STYLED-COMPONENTS


by  Paula Wojciechowska-Fran
October 21 2021, 12:00pm


Styled-components is a library, which enables the application of CSS-in-JS concepts.

Maybe the first thought you have on your mind is 'What a terrible idea …' but despite the initial prejudice, I also found out it allows me to apply solutions not available in other approaches. Have a look at the basic features of the library'styled-components' and show a simple example of usage with React.

In the proposed solution components are created with their styles in the same file; what is more, there is no need to add classes - the library automatically assigns a unique ID to the element. As a result the problem of misspelling or duplication and overwriting is eliminated, application is easier to maintain and, in case we need to make changes or delete the styling code, it is less likely to cause unpredictable behavior of the layout. Another great feature is the dynamic styling, which can be managed with props passed to the component which trigger execution of the proper code. It allows the creation of one element that can be imported into a larger module and used as a few different variants that significantly simplify the structure of the application. Another aspect worth noting is that ‘styled-components’ tracks which components are rendered on the page and injects corresponding styles, which allows users to load only necessary code.

Setting up the environment
Install the library inside the project directory, You just need to type this line and wait a moment.

npm install --save styled-components

After that you can just simply start working, but I highly recommend you to install a plug-in in your editor which provides syntax hints and coloring. If You are using VSCode try the one presented below - it works very well.
VSCode

Creating component
Inside the component file import the library.

import styled from 'styled-components';

Then create a constant with the name you choose and use an object styled call method corresponding to the HTML element you need. After that, you can start styling a new component.

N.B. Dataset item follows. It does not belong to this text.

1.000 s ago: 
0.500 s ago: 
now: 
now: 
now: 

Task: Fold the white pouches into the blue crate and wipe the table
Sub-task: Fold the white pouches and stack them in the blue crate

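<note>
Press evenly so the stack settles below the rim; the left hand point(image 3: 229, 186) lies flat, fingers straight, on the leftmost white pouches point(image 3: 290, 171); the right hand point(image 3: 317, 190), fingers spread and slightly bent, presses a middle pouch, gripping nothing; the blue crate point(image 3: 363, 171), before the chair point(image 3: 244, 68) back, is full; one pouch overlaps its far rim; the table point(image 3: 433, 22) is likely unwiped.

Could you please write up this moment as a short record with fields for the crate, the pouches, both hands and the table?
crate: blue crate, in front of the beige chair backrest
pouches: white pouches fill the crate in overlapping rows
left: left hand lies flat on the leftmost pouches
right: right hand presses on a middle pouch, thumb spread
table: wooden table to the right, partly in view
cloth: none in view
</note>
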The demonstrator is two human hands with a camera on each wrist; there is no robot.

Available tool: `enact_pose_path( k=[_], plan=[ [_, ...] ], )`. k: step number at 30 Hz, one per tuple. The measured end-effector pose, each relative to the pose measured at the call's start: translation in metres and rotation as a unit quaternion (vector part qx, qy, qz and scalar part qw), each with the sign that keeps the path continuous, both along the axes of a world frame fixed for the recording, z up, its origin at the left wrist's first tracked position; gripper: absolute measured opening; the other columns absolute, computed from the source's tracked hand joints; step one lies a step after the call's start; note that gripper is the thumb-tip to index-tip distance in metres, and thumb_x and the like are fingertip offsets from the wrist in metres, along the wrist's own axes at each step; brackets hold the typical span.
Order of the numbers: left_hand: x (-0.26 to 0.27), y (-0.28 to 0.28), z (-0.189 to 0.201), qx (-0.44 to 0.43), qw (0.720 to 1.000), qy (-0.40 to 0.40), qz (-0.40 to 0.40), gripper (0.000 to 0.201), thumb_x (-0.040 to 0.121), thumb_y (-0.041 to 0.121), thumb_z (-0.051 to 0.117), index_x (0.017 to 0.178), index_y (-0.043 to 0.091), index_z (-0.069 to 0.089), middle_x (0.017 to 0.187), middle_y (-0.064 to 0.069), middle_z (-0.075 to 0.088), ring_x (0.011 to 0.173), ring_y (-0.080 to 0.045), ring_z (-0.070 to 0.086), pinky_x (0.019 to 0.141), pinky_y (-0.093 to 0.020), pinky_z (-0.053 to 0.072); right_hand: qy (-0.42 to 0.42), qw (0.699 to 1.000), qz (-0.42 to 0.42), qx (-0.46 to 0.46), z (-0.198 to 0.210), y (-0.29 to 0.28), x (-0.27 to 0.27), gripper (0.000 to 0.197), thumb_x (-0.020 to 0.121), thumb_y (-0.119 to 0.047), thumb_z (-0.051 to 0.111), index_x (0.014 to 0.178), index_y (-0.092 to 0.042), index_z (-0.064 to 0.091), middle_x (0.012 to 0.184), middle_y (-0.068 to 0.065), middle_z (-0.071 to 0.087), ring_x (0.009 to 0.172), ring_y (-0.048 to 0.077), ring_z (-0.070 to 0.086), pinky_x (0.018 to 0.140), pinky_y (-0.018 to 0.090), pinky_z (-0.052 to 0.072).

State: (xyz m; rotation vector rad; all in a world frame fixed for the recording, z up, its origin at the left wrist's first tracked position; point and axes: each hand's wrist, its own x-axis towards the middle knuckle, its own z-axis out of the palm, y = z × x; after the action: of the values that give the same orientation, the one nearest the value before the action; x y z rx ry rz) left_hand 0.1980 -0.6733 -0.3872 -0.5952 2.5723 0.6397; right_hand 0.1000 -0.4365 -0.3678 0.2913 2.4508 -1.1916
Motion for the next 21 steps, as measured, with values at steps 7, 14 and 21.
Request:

const Button = styled.button
/* enter css here */
;

Below you can see three simple components prepared as the smallest structure elements. They can be used later in different combinations in larger modules in any place in the application.

Three_Components

Combining them as a simple logging form is very simple: elements need to be imported and arranged into a larger component. ‘The 'Styled-components' library was re-imported as we needed to add an extra div element to the component to set the header, inputs and button together. I think you can see clearly how it is built and what connections between elements there are.

Combining

Overwriting an item
There are situations when we need to use an element with properties, which does not appear anywhere else. In cases like that, we do not have to create a special component for a certain role - we can simply extend an existing one. As you can see in the example below, the Button component was imported, used as a basic variant, but also overwritten and used independently - new properties affect only the StyledButton element defined in the Form component. If needed, we can create for example 10 different types of buttons in the component, leaving the basic one unchanged.

Overwriting

Dynamic styling
The last useful feature is the possibility to style components dynamically using props.
We need to import additional {css} from 'styled-components' and inside the styling, in a code block add a simple condition with code that will execute if the component receives the specified prop. In the parent component, where we import the exemplary button, its properties can be controlled by hard-coded props or using for example the state of the component, which can change as a result of user action or other conditions.

Dynamic Styling

Conclusion
Based on my own experiences I can say using ‘styled-components’ library makes noticing relations between elements easier. The developing process is much simpler and faster because of code clarity and reducing the necessity to jump between files. For me, creating applications using the solutions presented above is more intuitive and convenient than the basic css approach since it simplifies many procedures and increases efficiency. This example is very simple and it may seem that using an additional library is an unnecessary complication, but believe me, when creating more extensive solutions, it is extremely helpful! However, the key to getting the most out of this library is to think through and organize your application structure logically. I encourage you to give it a try!